▶ [PROBLEM REQUIREMENTS]: Search the data for "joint" and copy every matching line.

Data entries
_____

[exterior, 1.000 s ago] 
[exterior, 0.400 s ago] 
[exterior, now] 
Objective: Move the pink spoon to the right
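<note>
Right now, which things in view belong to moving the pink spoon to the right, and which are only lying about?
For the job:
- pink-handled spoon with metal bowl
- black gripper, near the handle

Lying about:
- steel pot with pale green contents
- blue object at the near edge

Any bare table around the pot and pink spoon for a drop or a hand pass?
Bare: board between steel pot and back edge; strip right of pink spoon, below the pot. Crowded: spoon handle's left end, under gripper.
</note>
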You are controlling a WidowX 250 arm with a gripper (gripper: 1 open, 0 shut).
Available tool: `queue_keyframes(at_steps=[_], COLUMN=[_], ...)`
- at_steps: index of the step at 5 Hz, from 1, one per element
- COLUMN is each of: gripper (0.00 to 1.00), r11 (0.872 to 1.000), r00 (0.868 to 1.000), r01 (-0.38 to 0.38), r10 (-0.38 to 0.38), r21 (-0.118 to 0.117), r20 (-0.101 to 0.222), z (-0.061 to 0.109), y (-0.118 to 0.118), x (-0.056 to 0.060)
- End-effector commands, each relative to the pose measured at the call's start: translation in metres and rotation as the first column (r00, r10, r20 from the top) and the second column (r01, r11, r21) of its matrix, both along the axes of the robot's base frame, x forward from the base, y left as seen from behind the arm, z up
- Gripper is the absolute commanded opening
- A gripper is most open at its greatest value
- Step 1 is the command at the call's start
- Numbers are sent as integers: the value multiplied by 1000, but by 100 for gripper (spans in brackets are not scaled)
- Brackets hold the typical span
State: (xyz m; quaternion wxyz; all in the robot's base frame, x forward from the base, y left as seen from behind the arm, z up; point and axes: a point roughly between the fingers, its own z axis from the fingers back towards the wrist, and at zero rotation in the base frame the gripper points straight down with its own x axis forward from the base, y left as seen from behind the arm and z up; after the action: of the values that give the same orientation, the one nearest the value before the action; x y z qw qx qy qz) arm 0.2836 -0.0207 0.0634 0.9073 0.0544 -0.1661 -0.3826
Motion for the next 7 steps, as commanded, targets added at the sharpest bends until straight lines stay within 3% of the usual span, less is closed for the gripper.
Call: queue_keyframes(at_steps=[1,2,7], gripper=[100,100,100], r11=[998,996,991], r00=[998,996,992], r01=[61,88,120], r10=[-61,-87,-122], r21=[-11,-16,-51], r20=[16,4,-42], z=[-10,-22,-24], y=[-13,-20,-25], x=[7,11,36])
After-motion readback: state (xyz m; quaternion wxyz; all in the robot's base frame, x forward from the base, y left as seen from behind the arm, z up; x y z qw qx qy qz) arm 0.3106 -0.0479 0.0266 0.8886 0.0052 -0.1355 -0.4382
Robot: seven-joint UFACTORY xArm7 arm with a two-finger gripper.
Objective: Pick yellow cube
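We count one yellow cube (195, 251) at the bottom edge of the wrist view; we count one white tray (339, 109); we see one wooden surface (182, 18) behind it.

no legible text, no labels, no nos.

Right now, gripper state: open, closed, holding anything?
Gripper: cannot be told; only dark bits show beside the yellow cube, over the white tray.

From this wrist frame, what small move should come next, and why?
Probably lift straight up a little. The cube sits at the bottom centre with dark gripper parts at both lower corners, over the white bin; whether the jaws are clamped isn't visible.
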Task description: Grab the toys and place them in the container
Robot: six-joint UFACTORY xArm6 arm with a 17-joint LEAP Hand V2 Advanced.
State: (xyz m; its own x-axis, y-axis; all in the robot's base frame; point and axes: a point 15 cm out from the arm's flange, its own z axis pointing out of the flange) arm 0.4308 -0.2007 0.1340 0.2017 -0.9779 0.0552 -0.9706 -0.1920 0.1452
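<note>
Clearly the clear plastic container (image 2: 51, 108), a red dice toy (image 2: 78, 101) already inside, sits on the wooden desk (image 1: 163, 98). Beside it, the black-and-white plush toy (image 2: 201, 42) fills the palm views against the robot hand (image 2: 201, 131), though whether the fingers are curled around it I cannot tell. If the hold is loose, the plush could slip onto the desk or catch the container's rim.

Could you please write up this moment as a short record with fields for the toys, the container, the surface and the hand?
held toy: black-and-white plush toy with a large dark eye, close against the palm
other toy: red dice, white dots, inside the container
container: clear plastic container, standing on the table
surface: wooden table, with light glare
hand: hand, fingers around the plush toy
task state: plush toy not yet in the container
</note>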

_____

▶ [WRITTEN SOLUTION]:
Robot: seven-joint UFACTORY xArm7 arm with a two-finger gripper.
Robot: six-joint UFACTORY xArm6 arm with a 17-joint LEAP Hand V2 Advanced.

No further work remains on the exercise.